**WHAT YOU SHOULD DO**: The response must restate all of the data word for word.

DATA SEGMENT START

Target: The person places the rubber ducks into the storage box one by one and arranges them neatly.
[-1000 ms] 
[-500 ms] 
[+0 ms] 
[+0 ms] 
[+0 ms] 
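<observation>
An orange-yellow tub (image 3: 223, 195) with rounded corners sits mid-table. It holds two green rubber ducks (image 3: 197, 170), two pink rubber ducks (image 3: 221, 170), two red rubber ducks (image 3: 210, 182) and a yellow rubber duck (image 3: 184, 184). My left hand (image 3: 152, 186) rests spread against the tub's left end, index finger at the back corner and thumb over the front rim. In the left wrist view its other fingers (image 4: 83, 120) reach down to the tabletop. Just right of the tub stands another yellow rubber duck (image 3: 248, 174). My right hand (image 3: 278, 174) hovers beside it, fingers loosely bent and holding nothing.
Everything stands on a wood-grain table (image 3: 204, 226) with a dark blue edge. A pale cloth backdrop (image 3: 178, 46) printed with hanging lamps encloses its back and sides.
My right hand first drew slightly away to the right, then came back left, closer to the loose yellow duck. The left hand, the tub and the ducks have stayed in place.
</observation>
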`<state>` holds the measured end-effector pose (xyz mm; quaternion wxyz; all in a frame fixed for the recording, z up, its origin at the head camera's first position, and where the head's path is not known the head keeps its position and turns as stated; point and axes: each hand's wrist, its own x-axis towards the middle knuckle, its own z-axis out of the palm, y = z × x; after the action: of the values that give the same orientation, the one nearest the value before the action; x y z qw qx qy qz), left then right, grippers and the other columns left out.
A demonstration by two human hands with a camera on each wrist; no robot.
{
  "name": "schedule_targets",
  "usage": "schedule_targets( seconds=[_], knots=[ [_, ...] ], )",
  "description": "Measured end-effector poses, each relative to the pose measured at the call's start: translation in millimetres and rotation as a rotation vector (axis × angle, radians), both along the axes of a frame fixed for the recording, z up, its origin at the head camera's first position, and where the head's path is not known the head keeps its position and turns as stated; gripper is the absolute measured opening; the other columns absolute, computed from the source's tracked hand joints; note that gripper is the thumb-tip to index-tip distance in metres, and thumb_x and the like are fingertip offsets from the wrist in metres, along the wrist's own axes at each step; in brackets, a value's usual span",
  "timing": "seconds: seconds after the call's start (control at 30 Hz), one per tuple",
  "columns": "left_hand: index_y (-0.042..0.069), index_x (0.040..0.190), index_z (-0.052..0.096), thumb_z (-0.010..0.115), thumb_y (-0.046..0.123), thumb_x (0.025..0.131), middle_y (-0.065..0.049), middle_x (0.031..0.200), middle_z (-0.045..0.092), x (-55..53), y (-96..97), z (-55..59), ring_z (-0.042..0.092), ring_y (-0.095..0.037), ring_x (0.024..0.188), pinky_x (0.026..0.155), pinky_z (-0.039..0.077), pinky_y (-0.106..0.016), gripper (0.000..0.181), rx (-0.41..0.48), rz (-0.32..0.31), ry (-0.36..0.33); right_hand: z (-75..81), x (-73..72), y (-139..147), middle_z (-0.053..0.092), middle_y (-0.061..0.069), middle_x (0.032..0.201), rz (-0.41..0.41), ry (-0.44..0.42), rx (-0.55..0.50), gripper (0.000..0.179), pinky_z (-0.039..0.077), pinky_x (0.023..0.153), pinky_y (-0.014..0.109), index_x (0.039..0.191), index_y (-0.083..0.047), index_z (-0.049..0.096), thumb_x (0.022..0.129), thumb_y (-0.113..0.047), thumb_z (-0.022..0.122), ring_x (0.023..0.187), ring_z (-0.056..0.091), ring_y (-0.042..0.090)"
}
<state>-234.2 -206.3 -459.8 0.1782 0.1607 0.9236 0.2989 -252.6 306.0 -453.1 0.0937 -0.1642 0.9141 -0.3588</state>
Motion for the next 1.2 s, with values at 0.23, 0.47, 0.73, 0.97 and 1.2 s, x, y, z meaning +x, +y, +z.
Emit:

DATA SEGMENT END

**TASK RESULT**:
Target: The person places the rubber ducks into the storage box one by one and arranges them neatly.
[-1000 ms] 
[-500 ms] 
[+0 ms] 
[+0 ms] 
[+0 ms] 
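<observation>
An orange-yellow tub (image 3: 223, 195) with rounded corners sits mid-table. It holds two green rubber ducks (image 3: 197, 170), two pink rubber ducks (image 3: 221, 170), two red rubber ducks (image 3: 210, 182) and a yellow rubber duck (image 3: 184, 184). My left hand (image 3: 152, 186) rests spread against the tub's left end, index finger at the back corner and thumb over the front rim. In the left wrist view its other fingers (image 4: 83, 120) reach down to the tabletop. Just right of the tub stands another yellow rubber duck (image 3: 248, 174). My right hand (image 3: 278, 174) hovers beside it, fingers loosely bent and holding nothing.
Everything stands on a wood-grain table (image 3: 204, 226) with a dark blue edge. A pale cloth backdrop (image 3: 178, 46) printed with hanging lamps encloses its back and sides.
My right hand first drew slightly away to the right, then came back left, closer to the loose yellow duck. The left hand, the tub and the ducks have stayed in place.
</observation>
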`<state>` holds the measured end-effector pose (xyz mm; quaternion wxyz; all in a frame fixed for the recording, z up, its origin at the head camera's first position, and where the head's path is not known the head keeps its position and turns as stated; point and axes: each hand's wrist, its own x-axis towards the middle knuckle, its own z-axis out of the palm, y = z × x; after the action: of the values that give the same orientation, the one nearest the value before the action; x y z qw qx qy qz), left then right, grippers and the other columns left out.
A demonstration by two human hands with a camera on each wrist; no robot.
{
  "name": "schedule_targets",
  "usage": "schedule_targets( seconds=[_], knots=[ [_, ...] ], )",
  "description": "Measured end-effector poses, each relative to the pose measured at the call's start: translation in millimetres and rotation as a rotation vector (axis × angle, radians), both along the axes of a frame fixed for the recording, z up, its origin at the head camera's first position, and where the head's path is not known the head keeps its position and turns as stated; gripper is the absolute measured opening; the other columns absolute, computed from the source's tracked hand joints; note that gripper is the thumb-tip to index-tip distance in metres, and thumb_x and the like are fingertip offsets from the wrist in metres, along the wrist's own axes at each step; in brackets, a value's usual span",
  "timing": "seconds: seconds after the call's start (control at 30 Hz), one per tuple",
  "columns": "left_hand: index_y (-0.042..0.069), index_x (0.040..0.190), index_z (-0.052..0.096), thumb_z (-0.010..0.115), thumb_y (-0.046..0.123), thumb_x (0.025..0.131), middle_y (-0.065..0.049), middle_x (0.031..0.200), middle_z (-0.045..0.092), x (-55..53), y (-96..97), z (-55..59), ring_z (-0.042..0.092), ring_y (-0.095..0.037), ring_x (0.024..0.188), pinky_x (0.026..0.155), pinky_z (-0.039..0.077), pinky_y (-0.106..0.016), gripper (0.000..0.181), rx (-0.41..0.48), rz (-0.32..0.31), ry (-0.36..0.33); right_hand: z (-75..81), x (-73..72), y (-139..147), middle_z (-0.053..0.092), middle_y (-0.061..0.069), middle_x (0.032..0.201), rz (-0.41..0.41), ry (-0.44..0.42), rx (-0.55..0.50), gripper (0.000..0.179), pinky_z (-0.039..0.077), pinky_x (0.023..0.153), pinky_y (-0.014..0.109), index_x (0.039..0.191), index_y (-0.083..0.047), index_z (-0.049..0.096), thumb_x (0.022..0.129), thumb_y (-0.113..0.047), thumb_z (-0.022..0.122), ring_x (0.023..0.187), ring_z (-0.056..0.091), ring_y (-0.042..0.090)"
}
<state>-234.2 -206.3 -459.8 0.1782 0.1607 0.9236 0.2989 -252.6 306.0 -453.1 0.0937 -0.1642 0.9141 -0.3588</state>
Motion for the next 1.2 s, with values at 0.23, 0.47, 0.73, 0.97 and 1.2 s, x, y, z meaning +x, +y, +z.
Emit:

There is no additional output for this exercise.